Pharmacy-based programs have facilitated access to HIV testing and prevention programs in populations that may not otherwise access these services. New models of pharmacy-based initiation and delivery of HIV pre-exposure prophylaxis (PrEP) have been pioneered in both domestic and global settings. Support for medication adherence represents a longstanding specialty of pharmacists, and pharmacy-centered programs that monitor antiretroviral prescription refills could provide an indicator of ongoing HIV care engagement, as well as a catalyst for timely intervention when there are gaps in prescription refills.

Models for successful pharmacy-based delivery of HIV testing, prevention, and care are ripe for further research and multisectoral collaboration. Central challenges in pharmacy settings include creating effective strategies to engage populations placed at risk for HIV or living with HIV; developing pharmacist training and skill improvement programs to support client interactions; ensuring care linkage and collaboration by forming Collaborative Practice Agreements with local physicians where indicated; and consideration of reimbursement strategies and financing models.

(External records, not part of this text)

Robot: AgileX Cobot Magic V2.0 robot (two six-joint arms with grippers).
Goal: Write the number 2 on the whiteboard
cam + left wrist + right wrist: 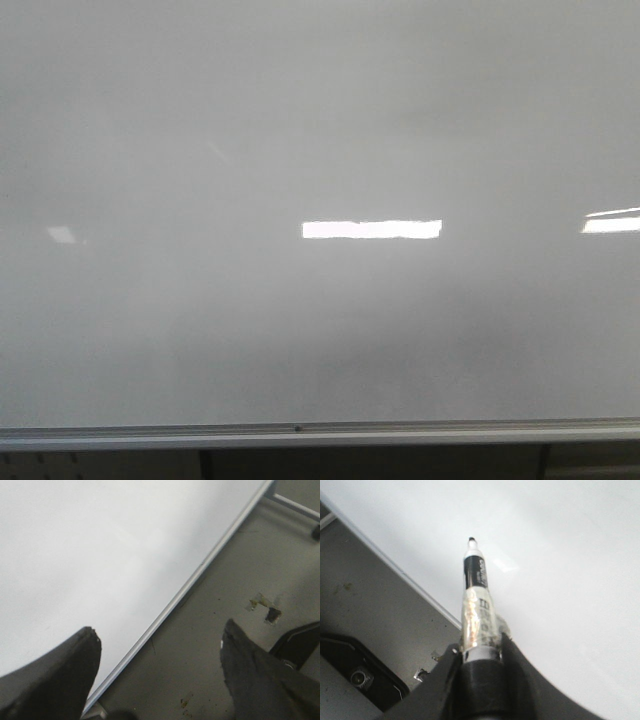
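The whiteboard (pixel 320 130) fills the front view, glossy and bare of any number 2, silver rim along its bottom. The left gripper (pixel 157 672) hangs wide open, holding nothing, while the right gripper (pixel 480 667) clamps a marker (pixel 476 585), tip near the board.

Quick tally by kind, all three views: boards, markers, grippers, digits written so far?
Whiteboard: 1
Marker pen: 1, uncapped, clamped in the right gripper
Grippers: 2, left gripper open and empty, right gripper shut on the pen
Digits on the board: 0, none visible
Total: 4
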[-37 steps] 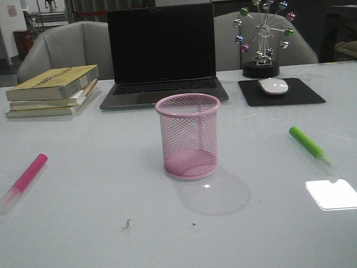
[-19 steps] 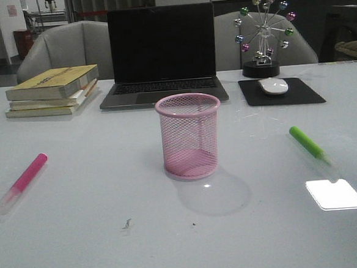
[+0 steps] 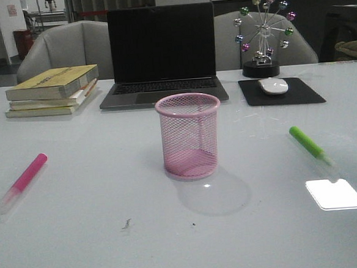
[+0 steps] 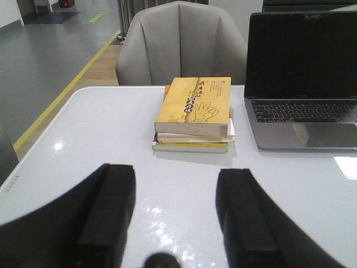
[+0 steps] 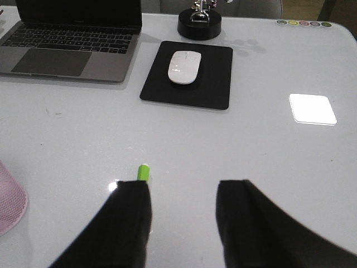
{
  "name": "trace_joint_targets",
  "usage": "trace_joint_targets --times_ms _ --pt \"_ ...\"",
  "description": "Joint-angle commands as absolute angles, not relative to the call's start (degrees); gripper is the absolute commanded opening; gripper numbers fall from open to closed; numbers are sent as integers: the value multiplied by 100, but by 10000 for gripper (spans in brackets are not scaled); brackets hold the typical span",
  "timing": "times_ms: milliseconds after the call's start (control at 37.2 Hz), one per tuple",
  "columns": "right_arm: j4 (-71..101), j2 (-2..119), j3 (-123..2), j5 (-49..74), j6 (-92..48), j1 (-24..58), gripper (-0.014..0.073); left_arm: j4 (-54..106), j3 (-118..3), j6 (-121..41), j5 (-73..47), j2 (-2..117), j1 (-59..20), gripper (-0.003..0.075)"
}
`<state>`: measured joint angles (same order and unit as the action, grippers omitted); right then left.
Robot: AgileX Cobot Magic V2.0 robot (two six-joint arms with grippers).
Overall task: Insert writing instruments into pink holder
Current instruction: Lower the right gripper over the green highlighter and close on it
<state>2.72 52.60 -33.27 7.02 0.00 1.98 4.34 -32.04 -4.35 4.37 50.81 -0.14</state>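
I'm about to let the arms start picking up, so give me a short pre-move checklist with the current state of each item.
1. Round pink wire-mesh holder upright with its mouth open: ok.
2. Holder empty, room for both markers: ok.
3. Hot pink highlighter lying flat on the white table, apart from other things: ok.
4. Bright green highlighter lying flat on the robot's right side, apart from the black mouse pad: ok.
5. Left gripper open and holding nothing: ok.
6. Right gripper open, with the green highlighter's end showing just beyond one finger: ok; exact alignment over it: cannot tell.
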Motion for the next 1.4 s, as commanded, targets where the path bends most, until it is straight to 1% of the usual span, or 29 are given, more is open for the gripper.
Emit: trace_joint_targets --times_ms 0,134,269,511,1048,1210,1371 --pt "274 5251 -3498 302 0 199 458 493 -3381 -371 965 5056 -12 425" --pt "345 5444 -3467 430 0 199 456 493 -3361 -371 868 5131 -12 425" --pt "345 5885 -3764 1133 0 304 456 493 -3361 -371 736 5131 -12 425" --pt "345 7050 -4876 2239 0 502 456 493 -3372 -371 648 5131 -12 425" --pt "358 9776 -7539 4323 -178 501 456 558 -3372 -371 389 5131 -12 425" --pt "471 10408 -8124 4683 -225 501 456 558 -3372 -371 389 5131 -12 425" --pt "840 10817 -8412 4717 -392 510 456 558 -3372 -371 389 5131 -12 425"
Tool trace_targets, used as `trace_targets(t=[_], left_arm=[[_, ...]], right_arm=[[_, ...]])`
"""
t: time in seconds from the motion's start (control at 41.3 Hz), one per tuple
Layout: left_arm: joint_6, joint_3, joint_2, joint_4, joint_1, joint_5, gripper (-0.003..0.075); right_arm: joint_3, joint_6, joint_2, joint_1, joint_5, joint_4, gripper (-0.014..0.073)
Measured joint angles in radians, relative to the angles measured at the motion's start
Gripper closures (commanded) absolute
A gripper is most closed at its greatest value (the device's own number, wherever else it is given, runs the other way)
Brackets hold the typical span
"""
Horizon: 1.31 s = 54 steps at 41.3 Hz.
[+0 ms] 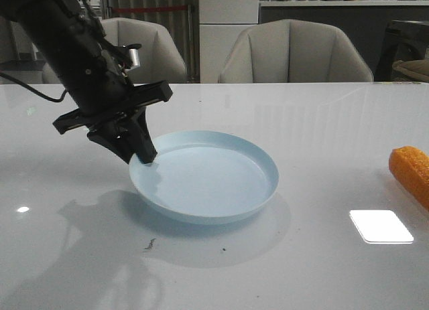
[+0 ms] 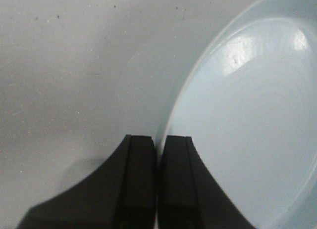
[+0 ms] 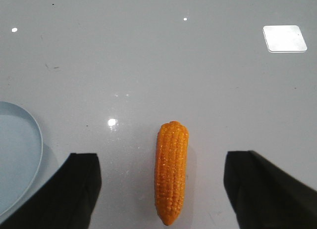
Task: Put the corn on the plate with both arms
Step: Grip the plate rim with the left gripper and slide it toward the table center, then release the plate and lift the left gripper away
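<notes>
The pale blue plate [image 1: 208, 179] sits in the middle of the white table. My left gripper [image 1: 144, 156] is shut on the plate's left rim; in the left wrist view the rim [image 2: 168, 120] runs between the two closed black fingers [image 2: 139, 179]. The orange corn [image 1: 412, 171] lies on the table at the right edge of the front view, apart from the plate. In the right wrist view the corn [image 3: 171, 170] lies lengthwise midway between my right gripper's [image 3: 163, 164] wide-open fingers, touching neither; the plate's edge [image 3: 37, 140] shows to one side. The right arm is out of the front view.
Two beige chairs [image 1: 295, 52] stand behind the table's far edge. A bright light reflection [image 1: 381, 226] lies on the glossy table [image 1: 301, 122] near the front right.
</notes>
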<state>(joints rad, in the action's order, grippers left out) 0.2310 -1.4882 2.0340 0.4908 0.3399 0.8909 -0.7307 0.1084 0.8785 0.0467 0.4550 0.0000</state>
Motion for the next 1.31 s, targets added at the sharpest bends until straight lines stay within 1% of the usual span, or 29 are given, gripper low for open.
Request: trace_targets(t=[0.024,0.097,0.169,0.194,0.266,0.315,0.435,0.629,0.774,0.895,0.992,1.113,1.21,1.306], left_arm=[[0.003,0.000,0.000,0.000,0.000,-0.002,0.0566],[0.011,0.000,0.000,0.000,0.000,-0.004,0.0468],[0.014,0.000,0.000,-0.007,0.000,-0.004,0.0338],[0.014,0.000,0.000,-0.009,0.000,-0.004,0.0283],[0.015,0.000,0.000,-0.013,0.000,-0.004,0.0171],[0.015,0.000,0.000,-0.013,0.000,-0.010,0.0140],[0.024,-0.015,0.000,-0.013,0.000,0.000,0.0139],[0.122,-0.093,-0.014,-0.020,0.000,0.031,0.0139],[0.137,-0.165,-0.080,-0.061,-0.002,0.019,0.0139],[0.143,-0.188,-0.177,-0.104,-0.035,0.003,0.0139],[0.128,-0.190,-0.269,-0.164,-0.085,0.006,0.0139],[0.120,-0.190,-0.378,-0.215,-0.178,0.031,0.0139],[0.119,-0.184,-0.470,-0.227,-0.272,0.041,0.0139],[0.119,-0.141,-0.565,-0.255,-0.367,0.029,0.0139]], right_arm=[[0.000,0.000,0.000,0.000,0.000,0.000,-0.0021],[0.000,0.000,0.000,0.000,0.000,0.000,-0.0021],[0.000,0.000,0.000,0.000,0.000,0.000,-0.0021],[0.000,0.000,0.000,0.000,0.000,0.000,-0.0021],[0.000,0.000,0.000,0.000,0.000,0.000,-0.0021],[0.000,0.000,0.000,0.000,0.000,0.000,-0.0021],[0.000,0.000,0.000,0.000,0.009,0.000,-0.0021],[0.000,0.000,0.000,0.000,0.040,0.000,-0.0021],[0.000,0.000,0.000,0.000,0.042,0.000,-0.0021],[0.000,0.000,0.000,0.000,0.042,0.000,-0.0021],[0.000,0.000,0.000,0.000,0.050,0.000,-0.0021],[0.000,0.000,0.000,0.000,0.082,0.000,-0.0021],[0.000,0.000,0.000,0.000,0.096,0.000,-0.0021],[0.000,0.000,0.000,0.000,0.098,0.000,-0.0021]])
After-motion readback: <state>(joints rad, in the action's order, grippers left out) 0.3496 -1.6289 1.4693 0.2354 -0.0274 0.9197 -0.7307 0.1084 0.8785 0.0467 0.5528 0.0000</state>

Research topics may include, but would not be limited to implementation science to further the planning, adoption, scale, and reach of: pharmacy-based health screenings for HIV alongside screenings for multiple chronic illnesses and common comorbid conditions including mental illnesses; pharmacy-based HIV PrEP delivery, including new long-acting injectable PrEP formulations; pharmacy-based monitoring and support for antiretroviral treatment adherence; and programs that train pharmacists, pharmacy students, and pharmacy technicians to support HIV prevention and care.